Comme on a pu le voir, les plate-formers étaient très nombreux à l’époque. Ce qui ne signifie pas que tous les jeux étaient bons. On pourrait même citer pas mal de titres qui font preuve d’une certaine forme de paresse, tant au niveau graphique que du gameplay… Mr Nutz n’est aucunement de ceux là… Et on pourrait même affirmer qu’un soin particulier a été apporté à chaque niveau, à chaque détail. Encore une fois, c’est un tour de force, pour une équipe aussi réduite, mais visiblement soucieuse d’offrir un produit qualitatif !

Ne vous fiez pas aux apparences…

Avec une DA aussi mignonne, on aurait tort de penser que Mr Nutz se destine aux plus jeunes ! Car si les premiers niveaux se traversent sans grande difficulté, ça se corse par la suite. Et plus le joueur avance, plus le challenge monte d’un cran ! Que voulez-vous : à cette époque, le fait de perdre cinq vies ne déclenche pas une aide qui vous fera traverser le niveau problématique.

Cette difficulté est due notamment à une caractéristique alors très fréquente à l’époque. Car dans les jeux des années 90, seuls quelques titres embarquent des piles de sauvegarde. Et ce n’est pas le cas de Mr Nutz. De même, les développeurs n’ont pas inclus de système de mot de passe, qui vous permettrait de reprendre l’aventure de là où bon vous semble. Alors, pour finir le jeu, il n’y a qu’une solution : serrer les dents, et le traverser d’une traite ! Et je ne vous raconte pas le délire si vous espérez le finir à 100% !
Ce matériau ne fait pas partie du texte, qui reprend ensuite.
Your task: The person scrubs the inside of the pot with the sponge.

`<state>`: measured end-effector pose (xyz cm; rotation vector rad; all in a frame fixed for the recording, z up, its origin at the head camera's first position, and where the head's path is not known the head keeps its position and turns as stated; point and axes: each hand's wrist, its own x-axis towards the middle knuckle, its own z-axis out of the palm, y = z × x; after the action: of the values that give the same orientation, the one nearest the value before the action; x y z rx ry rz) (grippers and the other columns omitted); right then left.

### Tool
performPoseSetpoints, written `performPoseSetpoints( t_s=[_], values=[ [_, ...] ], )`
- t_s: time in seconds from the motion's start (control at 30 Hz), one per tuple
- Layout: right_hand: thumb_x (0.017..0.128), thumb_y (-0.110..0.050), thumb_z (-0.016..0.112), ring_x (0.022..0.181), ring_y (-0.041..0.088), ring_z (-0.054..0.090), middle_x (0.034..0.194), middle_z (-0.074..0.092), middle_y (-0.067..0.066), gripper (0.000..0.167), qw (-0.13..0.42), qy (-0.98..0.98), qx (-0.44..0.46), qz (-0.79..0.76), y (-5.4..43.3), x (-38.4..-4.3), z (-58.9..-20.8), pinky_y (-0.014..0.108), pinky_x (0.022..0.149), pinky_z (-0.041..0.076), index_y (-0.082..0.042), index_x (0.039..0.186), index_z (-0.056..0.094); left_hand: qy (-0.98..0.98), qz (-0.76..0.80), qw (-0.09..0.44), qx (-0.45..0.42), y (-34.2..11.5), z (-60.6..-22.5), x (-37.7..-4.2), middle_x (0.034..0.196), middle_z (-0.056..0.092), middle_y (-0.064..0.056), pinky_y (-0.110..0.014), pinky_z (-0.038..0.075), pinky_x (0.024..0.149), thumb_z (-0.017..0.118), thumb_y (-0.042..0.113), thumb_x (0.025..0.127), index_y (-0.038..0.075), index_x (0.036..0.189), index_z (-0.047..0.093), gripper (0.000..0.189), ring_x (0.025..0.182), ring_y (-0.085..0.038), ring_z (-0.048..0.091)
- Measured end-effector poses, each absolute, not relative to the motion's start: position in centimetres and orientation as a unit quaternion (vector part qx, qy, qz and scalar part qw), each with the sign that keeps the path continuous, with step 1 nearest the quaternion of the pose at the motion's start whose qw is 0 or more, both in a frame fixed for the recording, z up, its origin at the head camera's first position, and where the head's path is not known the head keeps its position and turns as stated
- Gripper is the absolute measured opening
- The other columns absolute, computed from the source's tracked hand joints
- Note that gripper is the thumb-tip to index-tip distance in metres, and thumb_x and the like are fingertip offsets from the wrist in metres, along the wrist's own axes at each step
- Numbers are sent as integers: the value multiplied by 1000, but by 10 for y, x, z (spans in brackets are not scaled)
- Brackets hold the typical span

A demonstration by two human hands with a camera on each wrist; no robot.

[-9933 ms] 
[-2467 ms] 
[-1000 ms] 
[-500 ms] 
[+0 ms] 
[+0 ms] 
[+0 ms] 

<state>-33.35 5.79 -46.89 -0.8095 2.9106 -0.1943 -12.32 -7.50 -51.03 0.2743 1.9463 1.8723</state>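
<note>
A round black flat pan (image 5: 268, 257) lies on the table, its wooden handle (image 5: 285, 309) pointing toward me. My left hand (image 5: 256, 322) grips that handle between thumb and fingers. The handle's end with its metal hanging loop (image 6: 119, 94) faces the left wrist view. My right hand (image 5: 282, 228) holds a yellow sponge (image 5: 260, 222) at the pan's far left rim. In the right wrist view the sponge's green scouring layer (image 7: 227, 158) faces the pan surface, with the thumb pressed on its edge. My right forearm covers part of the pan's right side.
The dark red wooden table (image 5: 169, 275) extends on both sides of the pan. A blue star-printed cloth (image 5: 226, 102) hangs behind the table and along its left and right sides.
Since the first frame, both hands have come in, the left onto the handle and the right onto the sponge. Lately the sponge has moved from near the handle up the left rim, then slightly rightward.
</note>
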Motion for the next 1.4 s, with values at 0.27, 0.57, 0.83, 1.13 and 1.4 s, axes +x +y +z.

Lire aussiRétro-test : (1992) Sega passe la seconde vitesse avec Sonic the Hedgehog 2 sur Mégadrive

Vous ne serez pas non plus aidé par certaines petites maladresses de programmation. Ainsi, vous personnage a la fâcheuse habitude de glisser un peu trop facilement au sol. Un paramètre qu’il faudra prendre en compte pour jauger au mieux vos sauts, par exemple. Deux petits reproches au niveau du level-design : certains niveaux sont de véritables labyrinthes et l’on s’y perd facilement. De plus, le jeu ne vous offre que très rarement des instants de répit, tant les ennemis vous tombent dessus en nombre !

Je me souviens qu’à l’époque, certains média assimilaient l’image enfantine de Mr Nutz à un titre destiné aux plus jeunes. Pourtant, vous devez savoir que le jeu d’Ocean est un titre exigeant. Et le terminer va vous demander un certain talent, et de la persévérance.

Au final

Mr Nutz est indéniablement un jeu qui a marqué mes jeunes années de joueur ! Et je ne suis pas peu fier de toujours posséder ma cartouche SNES, bien que celle-ci ait été victime du temps : RIP boîte et notice ! Il m’arrive même parfois de ressortir le jeu, pour replonger dans cet univers, comme ce fut le cas pour écrire ce test 😉

Bien moins connu (mais plus difficile) qu’un Mario ou un Castlevania, Mr Nutz fait pourtant partie de ces titres incontournables de l’époque 16 bits. Aujourd’hui, si le jeu est assez difficile à trouver en version complète, la version en loose (cartouche seule) peut se débusquer plus facilement au détour d’un Cash, voire sur Internet. Le site Argusjeux.fr (qui me sert souvent de référence pour le rétro) l’estime autour de 20€ en occasion, pour une cotation plutôt stable. Raison de plus pour l’intégrer à votre rétro-collection !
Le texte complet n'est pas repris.